Overcoming our differences
Let’s start with the proposition that anything should be allowed unless there
is a good reason to prohibit it: possibly an unfashionable view, but one that I
think is worth pursuing.
The ICAEW certainly takes that line with multi-disciplinary practices. We
have been consistent supporters of the freedom of professional people to
practise in MDPs, if they so wish.
Accountants thrive in competitive environments and we believe it is in the
best interests of the economy for competition to be extended as widely as
possible, subject to the maintenance of professional standards.
The Office of Fair Trading’s findings on the subject explained the
advantages, and the likely beneficiaries, clearly in its report on the
professions in 2001.
It stated that ‘restrictions on MDPs may inhibit new entry and prevent the
exploitation of possible economies of scale and scope. MDPs might achieve
advantages in branding, overhead cost savings, and the ability to transfer
resources in response to fluctuations in demand and to give a seamless service
to clients. While these advantages may benefit firms of all sizes, they are
likely to be especially marked at the level of the high-street firm.’
Some argue that MDPs of accountants and lawyers would create conflicts of
interest, but these are nothing new and there are ways of managing them.
Our ethics code adopts a principles-based approach to ensure that ethical
principles are adhered to: individuals have procedures to identify potential
conflicts, assess whether they pose a threat, and implement safeguards. These
might be Chinese walls, informed consent, independent review or whatever. If
such safeguards cannot be implemented, you don’t do the work.
There are regulatory issues to be resolved. For example, lawyers and
accountants have different ethical codes and the client needs to know which
framework any work is being carried out under. Standards should be maintained
and regulators should ensure regulation is complete, but not duplicated. We are
certainly willing to play our part.
Tony Bromell is head of accountancy markets and ethics at the ICAEW
Don’t get your hopes up
A few years ago, a court in New York decided that it was legal for members of
the public, of either sex, to travel topless on the New York subway.

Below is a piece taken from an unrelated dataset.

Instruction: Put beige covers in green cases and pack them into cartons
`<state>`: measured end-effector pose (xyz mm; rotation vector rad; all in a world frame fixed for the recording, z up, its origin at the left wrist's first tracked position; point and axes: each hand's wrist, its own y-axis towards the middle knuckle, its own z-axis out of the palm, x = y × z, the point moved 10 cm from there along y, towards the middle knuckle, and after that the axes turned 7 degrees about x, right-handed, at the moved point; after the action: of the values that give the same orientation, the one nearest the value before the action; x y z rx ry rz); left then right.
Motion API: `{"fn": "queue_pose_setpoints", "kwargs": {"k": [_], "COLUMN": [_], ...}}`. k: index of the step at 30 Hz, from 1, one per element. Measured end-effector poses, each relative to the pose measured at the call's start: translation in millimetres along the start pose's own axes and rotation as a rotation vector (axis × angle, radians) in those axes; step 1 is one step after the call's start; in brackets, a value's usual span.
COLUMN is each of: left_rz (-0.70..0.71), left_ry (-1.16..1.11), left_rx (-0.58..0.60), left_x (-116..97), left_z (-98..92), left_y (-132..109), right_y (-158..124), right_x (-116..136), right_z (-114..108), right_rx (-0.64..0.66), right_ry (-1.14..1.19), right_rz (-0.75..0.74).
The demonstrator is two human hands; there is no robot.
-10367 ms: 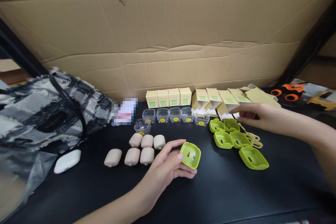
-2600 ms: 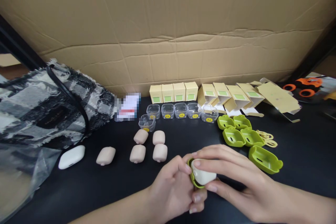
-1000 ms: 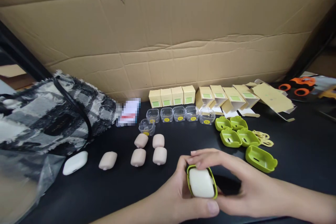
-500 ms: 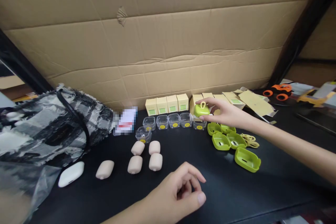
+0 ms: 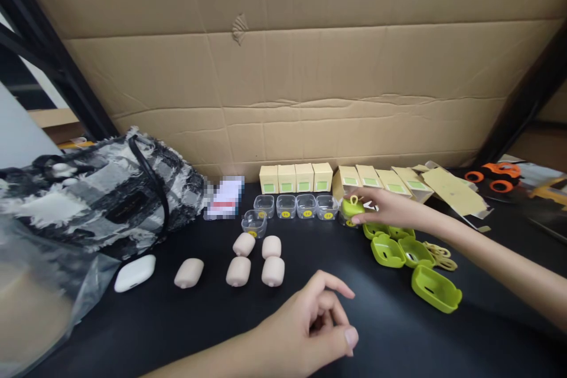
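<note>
Toward the back of the black tabletop (image 5: 398,331), your right hand (image 5: 392,211) is reaching out to the row of small clear plastic tubs with yellow stickers (image 5: 295,205). Its fingertips are pinching a lime-green silicone earbud case with a little loop on top (image 5: 352,208). That case is sitting at the right end of the row, on the last tub, just in front of the opened tan cardboard boxes (image 5: 376,177). Your left hand (image 5: 310,325) is hovering near the front of the tabletop, well apart from the case. Its fingers are curling loosely inward, the forefinger is sticking out a little, and it is gripping nothing.

Just below your right wrist, open lime-green silicone shells (image 5: 387,250) are lying in a cluster, with one larger green shell (image 5: 436,289) lying nearer to you. Pale yellow cords (image 5: 440,251) are lying just beside them. Four closed tan boxes with green labels (image 5: 296,178) are standing in a line behind the tubs, against the brown cardboard wall (image 5: 283,71). Left of centre, four pinkish-beige rounded cases (image 5: 254,260) are lying together, and a fifth beige case (image 5: 189,273) is lying apart from them. A glossy white earbud case (image 5: 134,264) is lying near a black-and-white fringed bag (image 5: 101,189).
</note>
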<state>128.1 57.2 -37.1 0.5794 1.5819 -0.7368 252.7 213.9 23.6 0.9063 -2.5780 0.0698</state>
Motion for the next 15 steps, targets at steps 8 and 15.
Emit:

This caused
a considerable degree of public comment.
The US press cannot normally compete with the UK tabloids for lurid,
speculative reporting, but on this occasion they managed to imply that New
Yorkers might now have rather more than the adverts to grab their attention when
travelling on the subway.
They were, of course, wrong, as is anyone who concludes that just because
something has been legalised it will become common.
Something of this reaction can be seen in relation to the government’s
unexpected proposal that lawyers will now be permitted to operate in the context
of alternative business structures. Inevitably, the suggestion has been raised
that we shall now see a flood of merged legal and accountancy firms. I doubt it.
Although it has not previously been possible for lawyers and accountants to
join together in partnership it has not, in practice, been difficult for them to
work together. The Big Four accountancy firms all formed legal wings in the
1990s, working through the regulatory system as it existed at the time.
In the aftermath of Sarbanes-Oxley, these arrangements have been dismantled.
We are not about to see a flood of similar arrangements because Lord Falconer
now says they are legal.
Lawyers and accountants generally get on well and, I think, understand each
other better than they used to; but just because they are allowed to get married
does not mean they will do.We shall undoubtedly see supermarkets and department
stores setting up legal arms for more routine work. And some law firms will see
the benefit of having a few specialistson board.
However, these specialists are as likely to be estate agents as accountants
and one profession or another will still be in charge in each case. On the
whole, our two professions are too independently minded to merge their fortunes
with each other to a greater degree than this.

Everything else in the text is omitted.